#### WHAT THE EXERCISE ASKS:
Could you filter the listing for lines with the word "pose" and return them?

++++++++

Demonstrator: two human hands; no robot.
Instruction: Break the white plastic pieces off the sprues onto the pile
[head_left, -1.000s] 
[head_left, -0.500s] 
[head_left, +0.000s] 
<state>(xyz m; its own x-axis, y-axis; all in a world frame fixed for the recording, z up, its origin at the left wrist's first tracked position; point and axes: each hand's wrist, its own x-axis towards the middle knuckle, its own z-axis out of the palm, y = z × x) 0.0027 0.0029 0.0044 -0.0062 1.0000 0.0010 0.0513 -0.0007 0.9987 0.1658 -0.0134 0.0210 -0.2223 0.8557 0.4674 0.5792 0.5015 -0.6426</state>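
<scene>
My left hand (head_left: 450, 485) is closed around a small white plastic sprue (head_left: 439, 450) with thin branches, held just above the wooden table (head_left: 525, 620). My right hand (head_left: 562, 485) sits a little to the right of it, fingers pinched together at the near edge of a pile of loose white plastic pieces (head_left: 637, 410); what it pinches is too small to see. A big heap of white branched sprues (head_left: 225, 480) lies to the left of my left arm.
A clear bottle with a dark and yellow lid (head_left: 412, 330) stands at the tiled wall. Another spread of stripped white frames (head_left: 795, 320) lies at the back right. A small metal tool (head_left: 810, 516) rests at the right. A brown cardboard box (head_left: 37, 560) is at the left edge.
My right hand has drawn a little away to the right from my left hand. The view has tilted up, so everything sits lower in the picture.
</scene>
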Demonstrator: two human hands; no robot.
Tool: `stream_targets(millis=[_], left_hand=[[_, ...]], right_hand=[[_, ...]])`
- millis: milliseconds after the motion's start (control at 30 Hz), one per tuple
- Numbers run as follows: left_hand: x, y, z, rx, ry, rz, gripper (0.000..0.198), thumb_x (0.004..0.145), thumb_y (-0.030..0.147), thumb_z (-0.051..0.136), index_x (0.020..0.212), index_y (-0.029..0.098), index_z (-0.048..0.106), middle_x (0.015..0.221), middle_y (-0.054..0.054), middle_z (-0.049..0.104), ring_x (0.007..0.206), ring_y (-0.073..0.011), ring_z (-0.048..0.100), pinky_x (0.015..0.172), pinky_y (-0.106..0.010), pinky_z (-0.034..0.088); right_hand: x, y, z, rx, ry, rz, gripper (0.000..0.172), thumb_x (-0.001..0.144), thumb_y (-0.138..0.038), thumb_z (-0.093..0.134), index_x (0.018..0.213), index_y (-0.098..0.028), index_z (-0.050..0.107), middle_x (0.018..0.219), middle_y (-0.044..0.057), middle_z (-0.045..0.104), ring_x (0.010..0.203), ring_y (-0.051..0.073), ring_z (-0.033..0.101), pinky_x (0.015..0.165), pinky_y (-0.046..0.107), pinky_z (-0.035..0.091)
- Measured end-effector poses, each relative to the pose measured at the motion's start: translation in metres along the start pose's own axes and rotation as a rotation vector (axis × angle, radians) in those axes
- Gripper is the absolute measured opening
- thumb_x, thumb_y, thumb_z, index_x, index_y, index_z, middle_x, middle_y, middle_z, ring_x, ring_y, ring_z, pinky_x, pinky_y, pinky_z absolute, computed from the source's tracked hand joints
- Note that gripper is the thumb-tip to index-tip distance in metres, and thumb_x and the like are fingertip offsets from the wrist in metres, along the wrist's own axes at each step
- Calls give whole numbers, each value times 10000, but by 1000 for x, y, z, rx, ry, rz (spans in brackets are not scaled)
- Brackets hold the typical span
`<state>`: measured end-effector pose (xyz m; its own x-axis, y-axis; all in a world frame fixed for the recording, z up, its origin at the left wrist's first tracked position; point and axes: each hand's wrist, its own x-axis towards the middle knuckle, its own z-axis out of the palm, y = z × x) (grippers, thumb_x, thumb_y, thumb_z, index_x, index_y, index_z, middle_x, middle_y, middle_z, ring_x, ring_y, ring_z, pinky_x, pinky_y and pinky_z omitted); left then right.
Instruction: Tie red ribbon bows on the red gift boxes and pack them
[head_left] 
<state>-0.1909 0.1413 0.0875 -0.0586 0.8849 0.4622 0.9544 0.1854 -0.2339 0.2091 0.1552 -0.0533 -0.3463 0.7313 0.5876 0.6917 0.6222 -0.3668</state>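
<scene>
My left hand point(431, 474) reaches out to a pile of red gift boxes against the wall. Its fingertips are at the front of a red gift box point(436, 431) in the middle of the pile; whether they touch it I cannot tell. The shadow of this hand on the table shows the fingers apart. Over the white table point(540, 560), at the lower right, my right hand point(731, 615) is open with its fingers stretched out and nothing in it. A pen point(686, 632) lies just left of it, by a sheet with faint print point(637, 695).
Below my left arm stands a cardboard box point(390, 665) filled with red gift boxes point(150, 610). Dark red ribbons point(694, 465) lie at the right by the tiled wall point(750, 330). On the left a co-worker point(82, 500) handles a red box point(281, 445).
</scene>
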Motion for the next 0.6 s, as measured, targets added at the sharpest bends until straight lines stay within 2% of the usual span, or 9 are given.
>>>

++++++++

#### RESULT OF THE EXERCISE:
- Measured end-effector poses, each relative to the pose measured at the motion's start: translation in metres along the start pose's own axes and rotation as a rotation vector (axis × angle, radians) in those axes
`<state>`: measured end-effector pose (xyz m; its own x-axis, y-axis; all in a world frame fixed for the recording, z up, its origin at the left wrist's first tracked position; point and axes: each hand's wrist, its own x-axis towards the middle knuckle, its own z-axis out of the palm, y = z × x) (grippers, thumb_x, thumb_y, thumb_z, index_x, index_y, index_z, middle_x, middle_y, middle_z, ring_x, ring_y, ring_z, pinky_x, pinky_y and pinky_z omitted); left then right.

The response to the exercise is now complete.